CODEWITHSUNDEEP
gotypespolymorphism
naicolas
naicolas

Reputation: 148

Treat Golang defined type as the underlying one?

I'm new to the Go. I understand the basics of defining new types like below:

type MyCondition bool

I know this implies that whenever I state a function takes an instance of MyCondition it cannot be a bool, and that's great. However, I would like to treat an instance of MyCondition as if it was a bool, and I've found I can't always do that:

package main

import (
    "fmt"
)

type MyCondition bool

func main() {
    var b1 MyCondition
    var b2 = true
    fmt.Println(!b1) // OK!
    fmt.Println(b1 || b1) // OK
    fmt.Println(b1 || b2)
}

This doesn't compile, throwing:

./prog.go:13:17: invalid operation: b1 || b2 (mismatched types MyCondition and bool)

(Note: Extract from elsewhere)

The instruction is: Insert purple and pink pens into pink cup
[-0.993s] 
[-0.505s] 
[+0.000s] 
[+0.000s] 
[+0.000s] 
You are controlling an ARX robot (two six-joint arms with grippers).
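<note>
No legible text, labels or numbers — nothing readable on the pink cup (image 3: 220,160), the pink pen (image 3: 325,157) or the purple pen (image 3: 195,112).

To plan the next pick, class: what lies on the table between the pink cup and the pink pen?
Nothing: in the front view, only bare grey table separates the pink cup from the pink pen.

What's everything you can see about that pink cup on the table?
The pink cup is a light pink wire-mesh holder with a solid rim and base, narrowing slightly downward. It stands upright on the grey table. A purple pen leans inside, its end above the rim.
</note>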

From what I've observed, MyCondition works as a bool on its own, but the problem occurs when I "mix" it with an actual bool.

Questions are:

  1. Why does this happen?
  2. What's a workaround for this? I'd really like to treat it like a bool without the need of casting, polymorphically.

Upvotes: 0

Views: 157

Answers (2)

Amairgen
Amairgen

Reputation: 1

You can use aliases(pay attention to type definition) as a workaround, but in this case, you will lose guarantees of safety of types.

package main

import (
    "fmt"
)

type MyCondition = bool

func main() {
    var b1 MyCondition
    var b2 = true
    fmt.Println(!b1) // OK!
    fmt.Println(b1 || b2)
    fmt.Println(foo(b2))
}

func foo(b MyCondition) bool {
    return !b
}

Upvotes: -1

for_stack
for_stack

Reputation: 22886

You cannot do that. You have to convert MyCondition to bool explicitly, i.e. bool(b1) || b2.

From Go spec:

Logical operators apply to boolean values and yield a result of the same type as the operands.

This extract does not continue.